Subay Ordu Evi yapacak başka bir yer bulamadınız mı?

Kayıt Tarihi: 01.01.1970 02:00 - Son Güncelleme: 17.05.2024 21:20
YAZI
A
 İzninizle asıl mevzuumuza gelmeden önce kısa bir geçmişe gidelim.

Malum tarihi Alaaddin tepemizin, Saray İş Merkezi ve kilisenin olduğu cepheye bakan yerde Subay Ordu evi var. (Vardı)

Burası bizim gibi eski olanların hatırlayacağı Saray Sineması’na bakardı.

Benim çocukluğumda her hafta cumartesi günü öğle saatlerinde buranın önünde resmi geçit töreni ve bayrak indirme merasimi yapılırdı.

Tabii pazartesi sabahı da bayrak çekme töreni.

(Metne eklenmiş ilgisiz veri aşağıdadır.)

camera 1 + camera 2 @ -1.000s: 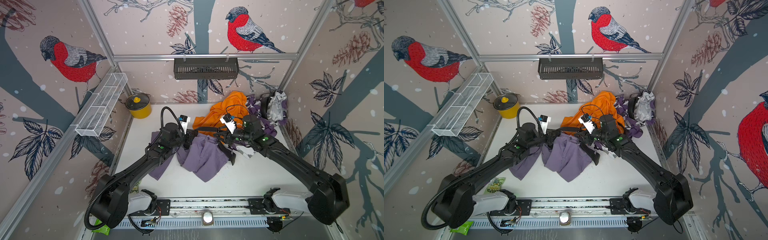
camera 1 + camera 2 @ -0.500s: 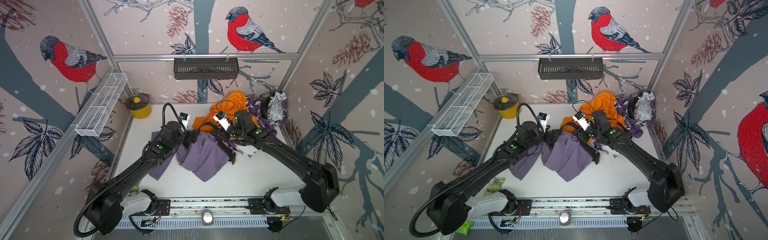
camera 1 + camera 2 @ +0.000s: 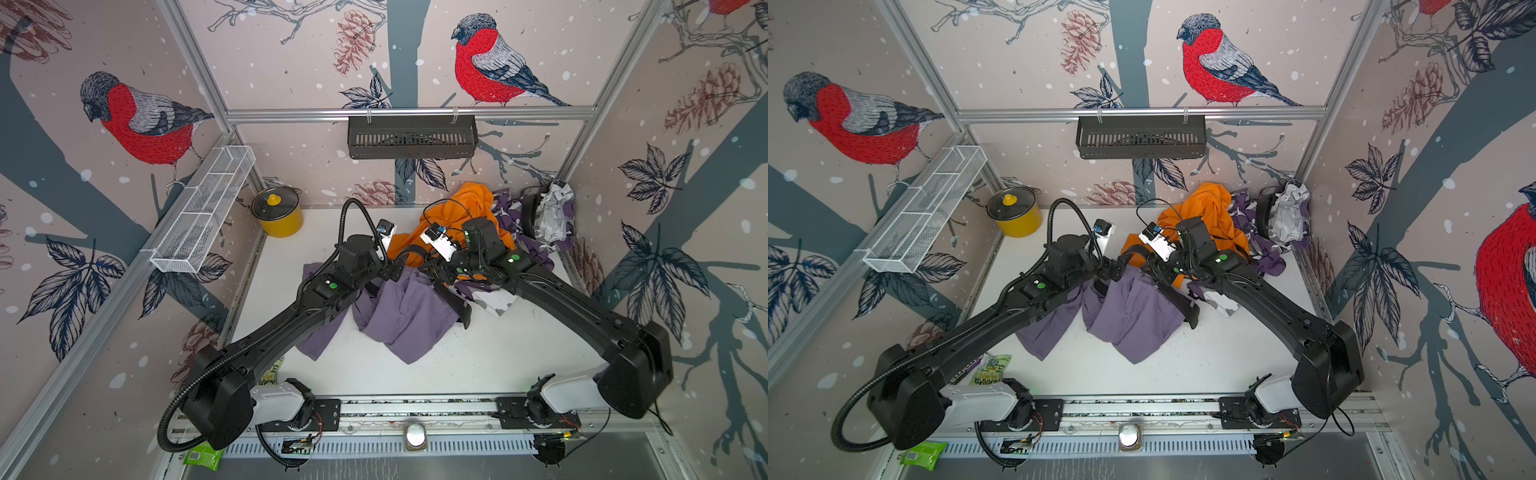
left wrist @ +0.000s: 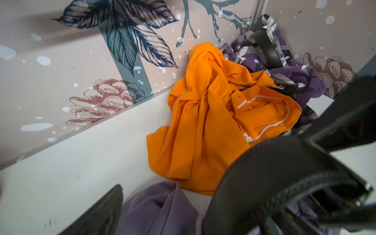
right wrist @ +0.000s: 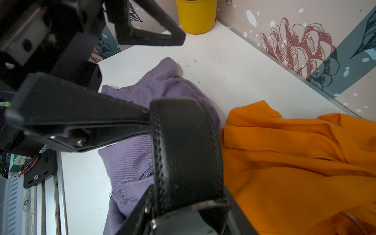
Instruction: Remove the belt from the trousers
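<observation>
The left hand (image 3: 390,271) and right hand (image 3: 434,272) meet at the black belt (image 3: 454,300) over purple trousers (image 3: 405,320).

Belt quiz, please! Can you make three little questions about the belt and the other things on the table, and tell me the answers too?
1. True or false: the right pincer grips the belt.
2. What colour is the pot in the back corner? A yellow, B green, C blue.
3. Fill in: the cloth between the trousers and the back wall is ____.
Key: 1 true; 2 A; 3 orange.
</observation>
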`<move>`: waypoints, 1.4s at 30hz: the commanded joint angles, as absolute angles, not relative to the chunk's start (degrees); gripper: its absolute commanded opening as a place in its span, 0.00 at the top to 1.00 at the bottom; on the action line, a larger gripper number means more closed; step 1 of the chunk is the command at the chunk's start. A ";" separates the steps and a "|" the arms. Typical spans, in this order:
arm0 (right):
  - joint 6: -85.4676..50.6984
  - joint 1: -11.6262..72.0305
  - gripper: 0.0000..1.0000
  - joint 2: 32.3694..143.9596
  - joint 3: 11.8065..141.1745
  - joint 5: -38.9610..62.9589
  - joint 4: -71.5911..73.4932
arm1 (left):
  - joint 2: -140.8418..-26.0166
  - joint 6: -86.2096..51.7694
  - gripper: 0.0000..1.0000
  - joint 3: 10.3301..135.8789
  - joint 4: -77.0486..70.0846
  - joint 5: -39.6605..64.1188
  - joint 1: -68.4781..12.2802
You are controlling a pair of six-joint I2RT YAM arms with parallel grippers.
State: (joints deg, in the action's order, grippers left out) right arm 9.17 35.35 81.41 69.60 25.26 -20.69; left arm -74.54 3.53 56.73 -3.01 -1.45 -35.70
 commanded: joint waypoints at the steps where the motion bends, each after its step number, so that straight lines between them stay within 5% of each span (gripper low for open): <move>1: 9.45 35.73 0.99 81.59 69.70 26.19 -20.48 | -76.20 8.04 0.03 59.00 -8.69 -1.41 -36.27; 6: 9.39 35.91 0.99 81.92 69.65 26.10 -20.52 | -79.37 9.40 0.16 60.14 -10.28 -1.83 -37.00; 12: 9.12 35.10 0.99 81.49 69.50 25.46 -21.92 | -78.92 3.96 0.99 57.51 -11.56 -12.88 -36.85; 24: 7.40 30.68 0.99 79.44 66.05 27.69 -21.20 | -71.11 -13.51 1.00 48.57 -5.80 -10.41 -22.04; 28: 7.47 32.55 0.99 80.50 65.62 29.37 -18.17 | -70.04 -12.13 1.00 47.20 -8.00 2.95 -22.33; 31: 7.78 35.21 0.98 83.54 66.88 28.29 -16.46 | -71.14 -14.50 1.00 46.72 -6.55 3.52 -25.94; 38: 6.77 37.09 0.65 87.54 67.13 24.97 -11.83 | -66.52 -19.06 1.00 39.27 -9.38 1.33 -27.77; 42: 7.03 37.97 0.28 86.13 64.90 24.44 -7.80 | -65.78 -19.03 1.00 38.26 -9.83 2.06 -27.84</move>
State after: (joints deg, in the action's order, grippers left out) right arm 7.35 37.67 87.13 65.98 27.33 -9.67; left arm -66.11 -17.08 38.81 -9.98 6.90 -27.92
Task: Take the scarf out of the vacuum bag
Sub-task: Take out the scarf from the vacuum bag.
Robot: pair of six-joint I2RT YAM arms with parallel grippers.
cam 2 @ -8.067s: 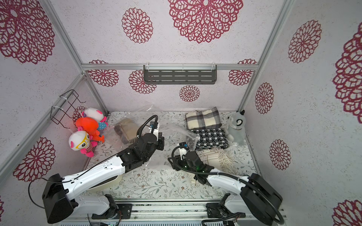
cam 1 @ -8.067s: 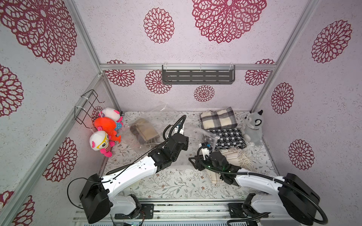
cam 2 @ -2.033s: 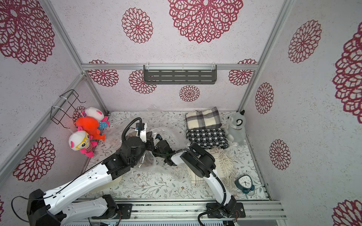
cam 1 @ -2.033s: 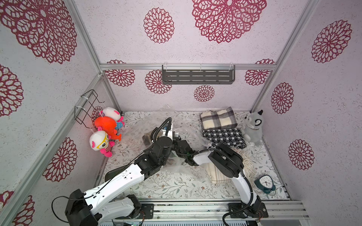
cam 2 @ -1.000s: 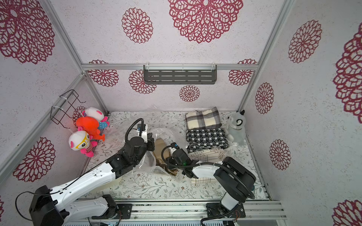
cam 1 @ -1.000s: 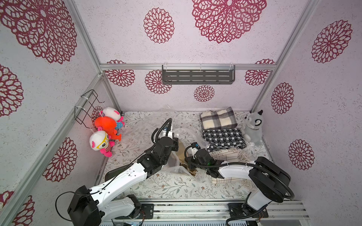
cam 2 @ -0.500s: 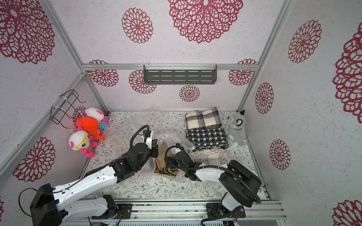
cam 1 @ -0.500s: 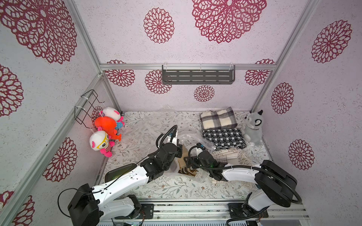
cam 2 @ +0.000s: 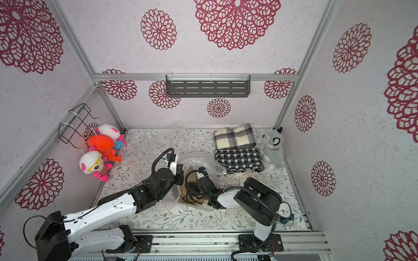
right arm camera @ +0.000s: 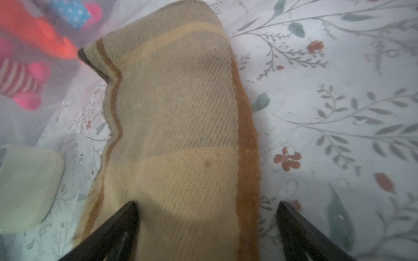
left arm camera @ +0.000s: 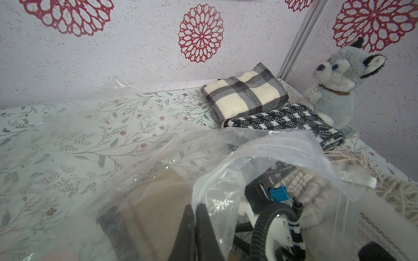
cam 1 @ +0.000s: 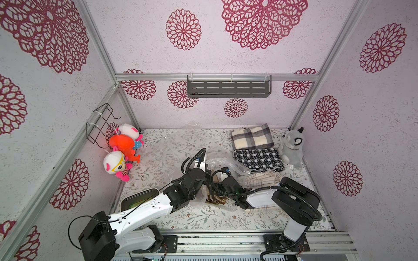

Çocukluğumda yeme konusunda biraz huysuz imişim. Evimiz buraya yakın olduğu için (Şuan ki Merkez İmam Hatip Lisesi’nin yanı, Doktor Abdullah Salim Sokak. Çalışkan Apartmanı ve karşısındaki iki katlı müstakil ev) rahmetli anneannem beni buraya götürür ben bunlara bakarken de benim karnımı doyururmuş.

Yine çocukluğumda hatırladığım buranın üst tarafında da Ramazan aylarında iftar ve sahur topları çaput ve barut karışımı ile burada tekerlekli toptan atılırdı. Orucumuzu ezan ve bu top sesi ile açar ve oruç için yine top sesiyle niyetlenirdik.

Bugünkü ağaçlarında 1952’de ekildiği yazılıyor.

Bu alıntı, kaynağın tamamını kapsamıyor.